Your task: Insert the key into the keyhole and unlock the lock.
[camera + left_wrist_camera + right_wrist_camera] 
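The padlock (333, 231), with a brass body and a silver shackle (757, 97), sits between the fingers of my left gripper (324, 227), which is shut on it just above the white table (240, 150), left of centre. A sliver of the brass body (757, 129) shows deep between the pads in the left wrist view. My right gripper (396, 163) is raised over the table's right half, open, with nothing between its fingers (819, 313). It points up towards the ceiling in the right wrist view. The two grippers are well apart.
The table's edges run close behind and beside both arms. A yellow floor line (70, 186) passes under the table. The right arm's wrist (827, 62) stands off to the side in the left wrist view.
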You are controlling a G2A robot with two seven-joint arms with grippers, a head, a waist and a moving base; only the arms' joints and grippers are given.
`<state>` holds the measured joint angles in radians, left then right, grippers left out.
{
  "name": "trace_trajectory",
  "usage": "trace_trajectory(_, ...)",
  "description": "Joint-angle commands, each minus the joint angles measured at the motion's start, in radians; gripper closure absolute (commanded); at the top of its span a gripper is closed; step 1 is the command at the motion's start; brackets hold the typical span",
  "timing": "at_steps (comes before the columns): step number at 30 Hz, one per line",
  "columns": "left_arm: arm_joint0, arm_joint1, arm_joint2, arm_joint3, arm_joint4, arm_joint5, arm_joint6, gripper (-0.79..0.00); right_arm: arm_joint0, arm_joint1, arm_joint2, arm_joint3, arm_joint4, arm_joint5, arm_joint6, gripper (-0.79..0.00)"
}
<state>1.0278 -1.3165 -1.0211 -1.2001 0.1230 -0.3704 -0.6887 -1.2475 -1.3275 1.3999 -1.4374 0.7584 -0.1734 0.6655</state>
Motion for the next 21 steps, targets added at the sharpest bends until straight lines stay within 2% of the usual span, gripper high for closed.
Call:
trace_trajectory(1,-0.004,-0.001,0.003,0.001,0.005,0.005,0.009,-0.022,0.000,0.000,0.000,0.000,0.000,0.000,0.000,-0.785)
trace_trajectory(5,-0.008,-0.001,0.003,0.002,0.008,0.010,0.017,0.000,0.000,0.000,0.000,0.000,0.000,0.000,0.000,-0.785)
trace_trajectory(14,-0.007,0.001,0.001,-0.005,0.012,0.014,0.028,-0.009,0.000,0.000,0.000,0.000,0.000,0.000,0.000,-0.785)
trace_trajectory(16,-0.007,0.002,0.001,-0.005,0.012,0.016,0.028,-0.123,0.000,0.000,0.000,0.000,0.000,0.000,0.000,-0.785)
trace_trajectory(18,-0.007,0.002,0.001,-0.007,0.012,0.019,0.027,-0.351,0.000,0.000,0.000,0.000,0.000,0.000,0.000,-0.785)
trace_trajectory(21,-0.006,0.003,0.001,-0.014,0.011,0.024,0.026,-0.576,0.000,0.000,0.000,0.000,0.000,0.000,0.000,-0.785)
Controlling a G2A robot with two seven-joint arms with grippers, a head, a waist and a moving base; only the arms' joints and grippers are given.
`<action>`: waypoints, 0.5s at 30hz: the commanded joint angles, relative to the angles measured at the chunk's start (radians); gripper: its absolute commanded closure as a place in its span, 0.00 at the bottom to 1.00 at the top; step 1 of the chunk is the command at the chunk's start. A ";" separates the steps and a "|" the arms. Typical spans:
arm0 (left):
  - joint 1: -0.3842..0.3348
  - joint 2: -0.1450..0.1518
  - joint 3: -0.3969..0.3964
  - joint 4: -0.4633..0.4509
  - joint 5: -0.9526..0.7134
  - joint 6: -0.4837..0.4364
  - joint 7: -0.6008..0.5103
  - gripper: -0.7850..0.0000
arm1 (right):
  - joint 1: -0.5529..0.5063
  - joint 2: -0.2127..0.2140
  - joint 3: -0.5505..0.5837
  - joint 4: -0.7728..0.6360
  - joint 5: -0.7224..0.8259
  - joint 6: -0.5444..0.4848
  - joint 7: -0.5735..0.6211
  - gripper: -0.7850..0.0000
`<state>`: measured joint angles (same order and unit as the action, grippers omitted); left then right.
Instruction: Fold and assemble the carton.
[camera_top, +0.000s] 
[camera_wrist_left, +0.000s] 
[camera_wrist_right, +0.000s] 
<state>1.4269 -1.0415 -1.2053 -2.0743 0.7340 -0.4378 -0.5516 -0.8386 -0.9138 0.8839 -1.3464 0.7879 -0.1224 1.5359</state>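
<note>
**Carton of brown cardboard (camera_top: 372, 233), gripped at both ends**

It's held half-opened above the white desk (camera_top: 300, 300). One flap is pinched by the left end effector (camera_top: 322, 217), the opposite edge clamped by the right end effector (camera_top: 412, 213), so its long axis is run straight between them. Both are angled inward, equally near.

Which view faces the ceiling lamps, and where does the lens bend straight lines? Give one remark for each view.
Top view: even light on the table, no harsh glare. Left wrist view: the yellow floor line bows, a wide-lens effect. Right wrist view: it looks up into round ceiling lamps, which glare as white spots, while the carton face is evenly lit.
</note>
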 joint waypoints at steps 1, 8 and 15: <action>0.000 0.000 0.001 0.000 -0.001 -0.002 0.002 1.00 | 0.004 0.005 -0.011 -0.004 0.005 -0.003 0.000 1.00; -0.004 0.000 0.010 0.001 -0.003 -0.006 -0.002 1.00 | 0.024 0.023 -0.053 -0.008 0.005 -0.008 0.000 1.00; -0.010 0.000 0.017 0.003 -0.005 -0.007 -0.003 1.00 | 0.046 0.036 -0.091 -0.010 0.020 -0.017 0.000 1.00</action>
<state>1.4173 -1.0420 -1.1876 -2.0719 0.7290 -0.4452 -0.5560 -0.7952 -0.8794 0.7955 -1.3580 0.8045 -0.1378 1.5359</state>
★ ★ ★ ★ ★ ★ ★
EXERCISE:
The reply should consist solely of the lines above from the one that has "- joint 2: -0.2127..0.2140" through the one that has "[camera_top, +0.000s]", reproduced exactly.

OUTPUT BELOW:
  - joint 2: -0.2127..0.2140
  - joint 3: -0.5505..0.5837
  - joint 4: -0.7728..0.6360
  - joint 5: -0.7224..0.8259
  - joint 6: -0.5444..0.4848
  - joint 7: -0.5735..0.6211
  - gripper: -0.7850..0.0000
`<state>`: measured joint angles (same order and unit as the action, grippers omitted); left then right.
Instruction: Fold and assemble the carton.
[camera_top, +0.000s] 

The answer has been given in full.